WITH a career that involved executive schooling at corporate giants including Citicorp Investment and the Packer-owned Publishing Broadcasting Limited (PBL), David Cassidy has taken on a new challenge at the publicly listed Pacific Environment Limited. Cassidy has his work cut out for him at The Robina-based clean-tech company following a volatile two years since listing on the ASX.
PEL recorded significant losses last FY. What skills do you bring to the table and what needs to be done to get the company’s share price back on track?
Although the last few years have seen impairments on the balance sheet and this is unfortunate, it does give me a clearer foundation to work from. I believe my financial acumen is critical for the next stages of growth.
For the last two years PEL has tried to drive the most material aspect of growth from its technologies. To be fair to them they never got the chance to engage with partners or clients or the required investment to make things happen, mostly due to market conditions, which are now changing.
My Plan A is to grow the cornerstone consulting businesses, then use the cash to grow the technology companies. The markets they are in should see multiple growths of two to three fold over the next few years. Plan B is to find investment.
My overall plan is to try and execute both Plan A and Plan B in parallel. Achieving an EBIT of $2.5m over the next few years would set a firm foundation to drive the share price to the next levels.
Your appointment to CEO comes after a year providing part-time support to the company. What was your involvement before taking the CEO role?
Initially it was to support sourcing investment but it became clear that PEL couldn’t say what they did simply. This became evident in taking them to target investor rooms from my prior network. Also for my rooms, an investment in PEL was too small. Initially I advised on positioning.

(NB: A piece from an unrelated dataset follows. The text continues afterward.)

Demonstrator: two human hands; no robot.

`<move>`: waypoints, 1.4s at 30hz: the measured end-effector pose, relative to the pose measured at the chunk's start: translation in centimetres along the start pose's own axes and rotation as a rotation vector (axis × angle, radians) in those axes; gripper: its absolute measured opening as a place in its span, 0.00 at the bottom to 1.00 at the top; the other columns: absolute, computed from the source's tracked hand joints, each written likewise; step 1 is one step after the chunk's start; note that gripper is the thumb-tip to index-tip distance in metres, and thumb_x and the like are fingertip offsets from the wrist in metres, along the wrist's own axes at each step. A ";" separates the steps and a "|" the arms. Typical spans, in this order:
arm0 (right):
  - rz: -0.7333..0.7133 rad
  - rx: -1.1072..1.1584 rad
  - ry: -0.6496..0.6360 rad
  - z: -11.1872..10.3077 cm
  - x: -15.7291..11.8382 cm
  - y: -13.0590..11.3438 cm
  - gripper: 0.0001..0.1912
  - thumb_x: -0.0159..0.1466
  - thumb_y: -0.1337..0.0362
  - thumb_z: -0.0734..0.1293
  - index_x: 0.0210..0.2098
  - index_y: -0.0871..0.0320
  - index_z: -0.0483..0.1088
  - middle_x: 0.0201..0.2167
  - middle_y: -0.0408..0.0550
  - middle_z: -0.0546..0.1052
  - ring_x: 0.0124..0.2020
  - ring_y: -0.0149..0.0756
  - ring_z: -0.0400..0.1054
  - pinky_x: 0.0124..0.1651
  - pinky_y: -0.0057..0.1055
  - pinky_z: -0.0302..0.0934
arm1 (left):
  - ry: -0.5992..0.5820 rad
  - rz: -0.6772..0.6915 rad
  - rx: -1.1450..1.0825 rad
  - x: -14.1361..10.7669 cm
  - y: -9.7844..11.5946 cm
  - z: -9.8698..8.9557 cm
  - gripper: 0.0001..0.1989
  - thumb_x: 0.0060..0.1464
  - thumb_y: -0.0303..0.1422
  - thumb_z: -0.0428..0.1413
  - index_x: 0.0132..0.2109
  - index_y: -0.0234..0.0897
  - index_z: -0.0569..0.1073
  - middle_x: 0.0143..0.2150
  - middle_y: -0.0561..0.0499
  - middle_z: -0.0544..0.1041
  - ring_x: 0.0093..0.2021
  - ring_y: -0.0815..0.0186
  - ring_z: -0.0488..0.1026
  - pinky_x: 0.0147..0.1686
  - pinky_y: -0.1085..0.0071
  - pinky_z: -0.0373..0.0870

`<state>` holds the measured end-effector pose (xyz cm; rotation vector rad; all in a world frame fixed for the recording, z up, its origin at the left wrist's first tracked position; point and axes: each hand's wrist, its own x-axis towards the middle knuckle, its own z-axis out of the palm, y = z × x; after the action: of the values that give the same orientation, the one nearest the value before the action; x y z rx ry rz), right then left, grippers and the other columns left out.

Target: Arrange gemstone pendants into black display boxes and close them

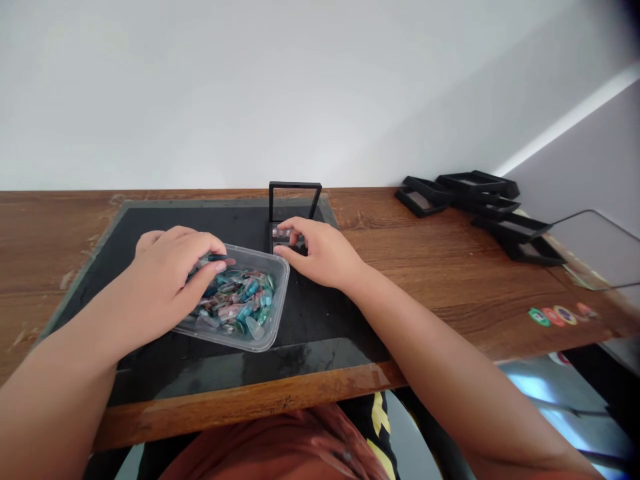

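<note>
Tub (281,297): clear. Pieces (243,299) in tub: teal, green, pale pink, clear. Mat (325,327) under tub: black. Case (271,202) behind tub: black. Bench (410,253) around tub: brown, wood-grained. Trays (515,227) right of tub: black.

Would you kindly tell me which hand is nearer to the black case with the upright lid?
Right. The right hand is at the black case, its fingers over the base; the left hand is farther away, over the clear tub.

Pieces (241,299) in tub (281,287) on mat (327,330)
</note>
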<state>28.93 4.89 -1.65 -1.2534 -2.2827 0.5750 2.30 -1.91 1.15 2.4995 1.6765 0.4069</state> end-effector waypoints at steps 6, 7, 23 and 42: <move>0.002 -0.003 0.014 -0.1 -0.1 0.0 0.16 0.67 0.57 0.71 0.52 0.57 0.76 0.38 0.46 0.80 0.34 0.34 0.69 0.39 0.33 0.58 | 0.062 -0.095 -0.046 0.0 -0.3 -0.7 0.13 0.68 0.43 0.48 0.51 0.47 0.73 0.50 0.47 0.80 0.50 0.51 0.75 0.51 0.54 0.67; 0.001 -0.002 0.013 -0.1 -0.1 0.0 0.16 0.67 0.57 0.71 0.52 0.57 0.76 0.38 0.46 0.80 0.34 0.34 0.69 0.39 0.33 0.58 | 0.059 -0.116 -0.043 -0.1 -0.2 -0.8 0.13 0.67 0.43 0.48 0.51 0.47 0.73 0.50 0.47 0.80 0.50 0.51 0.75 0.49 0.54 0.67; -0.017 -0.066 0.018 -0.1 -0.1 0.0 0.20 0.67 0.58 0.71 0.56 0.58 0.73 0.39 0.47 0.81 0.38 0.38 0.73 0.43 0.35 0.60 | -0.180 0.200 -0.103 -0.2 0.4 -0.1 0.14 0.62 0.42 0.55 0.51 0.49 0.80 0.52 0.50 0.82 0.56 0.52 0.75 0.58 0.54 0.68; 0.018 -0.042 0.000 0.1 -0.2 -0.1 0.26 0.67 0.56 0.71 0.61 0.58 0.68 0.39 0.47 0.81 0.37 0.40 0.73 0.41 0.36 0.60 | -0.096 0.048 -0.119 -0.2 -0.4 0.0 0.14 0.65 0.46 0.52 0.45 0.48 0.80 0.52 0.50 0.83 0.55 0.52 0.76 0.56 0.56 0.71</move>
<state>28.93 4.61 -1.71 -1.2954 -2.2966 0.5355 1.84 -1.94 1.04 2.4364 1.5141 0.3725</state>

Following this I provided support ranging from acquisitions to advice at the Board level and where possible supporting funding provided by AMMA investment.
You have demonstrated a lot of confidence in PEL after taking a significant pay cut to drive the company forward. What’s the structure there?
If I didn’t believe in PEL, I would not have accepted the role. My contract is such that I do not pressure cash, but have self-servingly taken a strong equity position. I have a contract where my shareholding can increase on different triggers and would hope it can move to a total of 10 million shares over the next three years.
I’m the sort of guy that has a shelf life and I see a three to four year period of supporting growth and improving the share price. This period should see the right growth in fundamentals and as a consequence of the share price.
My background is such that planning will be aligned with future growth in share price, if we can make the growth happen in consulting and technology, which I believe we can. When it settles down to organic growth, I’m not that guy.
As former director of business development at PBL, you were involved in partnerships, acquisitions and commercial arrangements. What prepares you for that kind of pressure?
There’s nowhere to hide when you’re working in PBL. It’s very tactile in management in that James and the executives would come in and ask about projects and investments. Your thinking is challenged everyday and your answers need to nail it. I enjoyed this and the exposure to talented people.
Was that transition difficult after resigning from PBL?
I did need to look at new things, even though it was a fabulous experience. It becomes hard to progress to the next levels of advice, when you are seen at one level. Having left this I decided to try and develop my own investments through SmartCommerce. Two companies that are well underway are www.startnextweek.com.au, an education and training portal and www.flycke.com.au, a competitor of BPay.
What do you miss most about your time at PBL?
I do miss the diverse nature of opportunities you get to work on and the pool of talented people. Most of the time you don’t think about whom you’re working for and other times you can’t escape it with media parked outside the building.
This dynamic is not typical and is fun. Although one can do well from a cash perspective, you’re not really sharing the outcome. I need my own play in life. It’s inspiring schooling having worked there, but it’s important to have your own play and to develop the best future for you and your family.
What leadership qualities did you learn from the Packers?
From a leadership perspective, it was about bringing about that change and success. Kerry was a lot more colourful, where James is a bit more harnessing. I hope that I can be a little bit of Kerry and a lot more of James.